Life has been busy lately. I've never had a more difficult time being a mother. I admire mothers that have more than three or more children- I'm struggling with just two! Timmy is everywhere and into everything. If he's in the main room, he's heading for the couch (which he can now climb on and I'm afraid he will fall off) or the bathroom (where he tries to play in the potty). If he's on the porch he tries to eat the dog food, or anything else he can find. Or he'll climb onto the trampoline. And in the kitchen he goes for the garbage can or compost bin. This house is just too small to make baby proof (no closets, hardly any cabinets, so all our stuff is on shelves). And there's just not much space for Timmy to play. We may have the option of moving into another house, but it's only somewhat bigger, and I just don't know if it's worth all the work for only 10 months.

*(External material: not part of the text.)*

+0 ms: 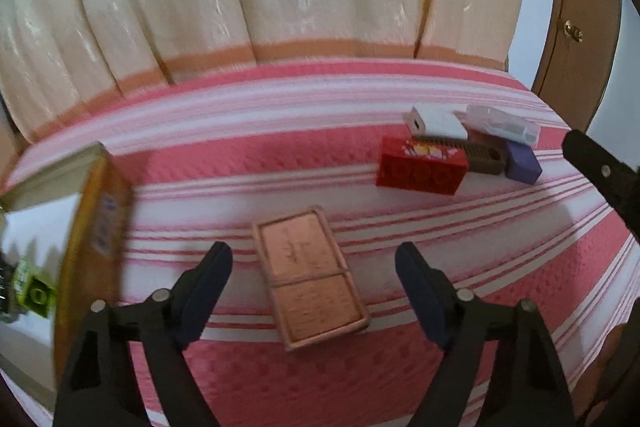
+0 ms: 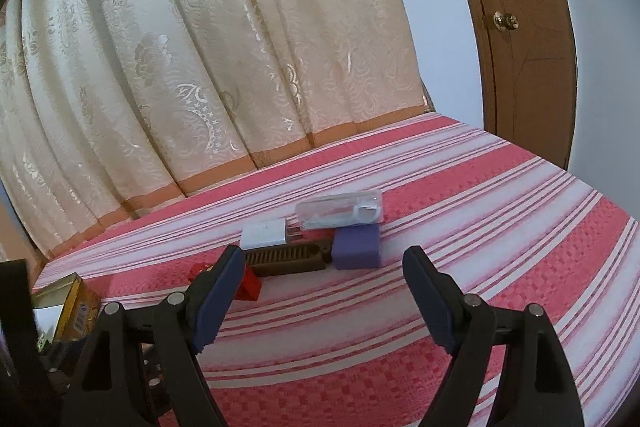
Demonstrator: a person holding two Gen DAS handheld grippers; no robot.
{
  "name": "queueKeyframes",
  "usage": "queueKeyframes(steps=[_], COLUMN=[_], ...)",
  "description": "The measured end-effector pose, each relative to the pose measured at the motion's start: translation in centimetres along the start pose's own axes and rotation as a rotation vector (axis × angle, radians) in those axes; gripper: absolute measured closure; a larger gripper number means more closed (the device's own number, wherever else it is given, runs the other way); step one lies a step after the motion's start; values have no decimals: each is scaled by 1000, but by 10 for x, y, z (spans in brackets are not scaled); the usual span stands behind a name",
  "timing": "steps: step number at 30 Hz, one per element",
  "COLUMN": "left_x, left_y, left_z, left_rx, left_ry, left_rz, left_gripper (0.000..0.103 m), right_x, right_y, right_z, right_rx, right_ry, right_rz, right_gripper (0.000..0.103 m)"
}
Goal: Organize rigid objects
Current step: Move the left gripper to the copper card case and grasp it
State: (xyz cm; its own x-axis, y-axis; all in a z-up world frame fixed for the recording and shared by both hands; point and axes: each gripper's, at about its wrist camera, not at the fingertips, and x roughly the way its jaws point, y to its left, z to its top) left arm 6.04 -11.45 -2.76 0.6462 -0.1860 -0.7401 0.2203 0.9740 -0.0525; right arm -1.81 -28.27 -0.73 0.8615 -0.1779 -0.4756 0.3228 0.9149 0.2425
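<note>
The left gripper (image 1: 314,273) hangs with its jaws spread wide and nothing between them, just above a flat copper-coloured case (image 1: 310,277) that lies on the pink-and-white striped bedcover (image 1: 240,163). The case has two panels and lies lengthways between the blue-padded fingers (image 1: 204,291), touching neither. Taking the case as the landmark, a cluster of small things lies well beyond it and to its right: a red toy brick (image 1: 422,169) nearest, a brown ridged comb-like piece (image 1: 478,155) just behind the brick and touching it, a white charger block (image 1: 438,123) leaning on top of the brown piece, a clear plastic case (image 1: 502,125) resting over the far end, and a purple block (image 1: 522,163) at the right end of the group. To the left of the copper case stands an open yellow tin (image 1: 94,231), blurred, with a green brick (image 1: 38,295) showing inside it. The right gripper (image 2: 324,291) is likewise wide open and empty, poised over the bedcover (image 2: 500,207) near that same cluster; in its view the purple block (image 2: 357,247) lies between the fingers and farther on, the brown piece (image 2: 290,259) just left of it, the charger (image 2: 266,235) and clear case (image 2: 340,213) behind, and the red brick (image 2: 248,285) is partly hidden by the left finger (image 2: 218,301). The tin (image 2: 74,303) appears at the far left. A cream patterned curtain (image 2: 200,67) hangs behind the bed.
</note>
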Motion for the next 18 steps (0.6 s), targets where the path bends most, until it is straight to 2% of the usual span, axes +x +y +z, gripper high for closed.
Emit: queueKeyframes(steps=[3, 8, 9, 11, 12, 18], left_x=[10, 6, 4, 3, 3, 11], left_y=[3, 1, 2, 5, 6, 11], left_z=[-1, 0, 0, 0, 0, 9], left_rx=[-45, -53, -57, -67, -71, -40], left_ry=[61, 52, 47, 38, 35, 37], left_rz=[-46, -71, -80, -94, -104, -150], left_gripper=[24, 26, 30, 55, 57, 58], right_x=[2, 5, 6, 6, 6, 8], right_y=[0, -3, -4, -4, -4, -6], right_z=[0, -2, -2, -3, -4, -5], right_rx=[-2, 12, 15, 16, 14, 21], right_ry=[9, 34, 36, 37, 38, 46], right_rz=[4, 8, 9, 8, 5, -1], right_gripper=[20, 20, 20, 20, 20, 20])
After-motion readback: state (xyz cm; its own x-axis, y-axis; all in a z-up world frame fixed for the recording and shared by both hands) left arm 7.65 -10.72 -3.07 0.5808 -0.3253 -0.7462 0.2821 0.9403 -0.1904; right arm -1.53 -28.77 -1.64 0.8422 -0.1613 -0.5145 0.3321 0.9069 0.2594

On a positive note, the past two days Timmy has taken a few 1 hour naps. Before that, he took only two 30 minute naps, or sometimes 15 to 20 minute naps. those naps left me no time to re-energize. So, I'm hoping he keeps it up!
I've enjoyed having Jeremiah home all day this summer. But, once again, there's not a lot of room for him to play. And he will not stop hitting/kicking, etc. the dogs, Timmy, and any other animals we meet, in spite of trying to teach him how to be kind and giving him consequences.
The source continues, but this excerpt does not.